__Your objective__.
Give a verbatim copy of the data, leaving the pictures out.

__Given information__.

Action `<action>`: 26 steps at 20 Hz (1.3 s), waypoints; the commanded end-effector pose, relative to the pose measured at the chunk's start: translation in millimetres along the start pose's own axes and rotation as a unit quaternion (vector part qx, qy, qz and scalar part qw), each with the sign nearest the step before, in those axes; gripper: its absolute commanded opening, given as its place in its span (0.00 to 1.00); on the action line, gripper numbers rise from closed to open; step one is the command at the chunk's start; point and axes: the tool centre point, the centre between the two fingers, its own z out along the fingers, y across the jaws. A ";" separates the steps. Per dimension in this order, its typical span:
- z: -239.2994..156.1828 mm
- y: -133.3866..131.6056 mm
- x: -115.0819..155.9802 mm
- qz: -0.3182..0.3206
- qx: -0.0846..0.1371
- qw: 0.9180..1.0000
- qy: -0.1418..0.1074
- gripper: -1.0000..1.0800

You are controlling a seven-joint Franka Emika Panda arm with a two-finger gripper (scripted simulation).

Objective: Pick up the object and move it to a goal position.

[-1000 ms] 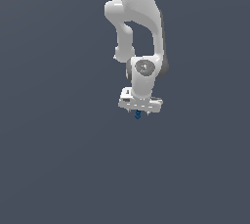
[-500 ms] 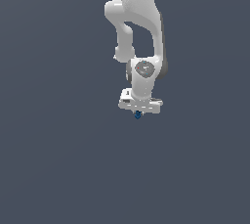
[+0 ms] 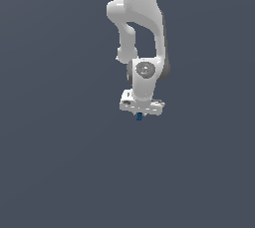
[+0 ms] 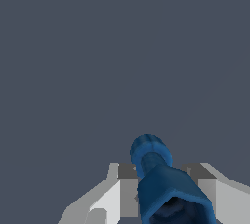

__Output of the task__.
Action `<action>`: 26 steps at 20 Hz (1.3 s), waypoints; the commanded end-effector pose, relative to the pose measured at the chunk's start: translation in millimetres along the start pose's own axes and rotation as a unit quaternion (vector part qx, qy, qz and scalar part qw), each with the sign nearest the step before, in those axes; gripper: its absolute commanded opening, given as its place in its span (0.00 to 1.00); on the action line, gripper numbers rise from closed to open; step one is the command at the chunk's start; point and axes: the tool centre point, the centre between the two fingers, its own z out along the fingers, y across the jaws. A ";" separates the steps. Per dimension in this order, its typical span:
- z: -239.2994..156.1828 mm
- y: -133.3866..131.6056 mm
- x: -115.0819..155.9802 mm
- qz: -0.3182..0.3206
- qx: -0.0846..0.1371
- qw: 0.9180..1.0000
- qy: -0.1418..0.1074
- gripper: -1.0000..1.0800

You are controlling a seven-joint Franka Emika Panda arm with a two-finger gripper (scripted simulation).

Objective: Pick up the object and move it to a goal position.

[-1000 ms] 
[-500 ms] 
[+0 ms] 
[+0 ms] 

What this exercise required has been given in full.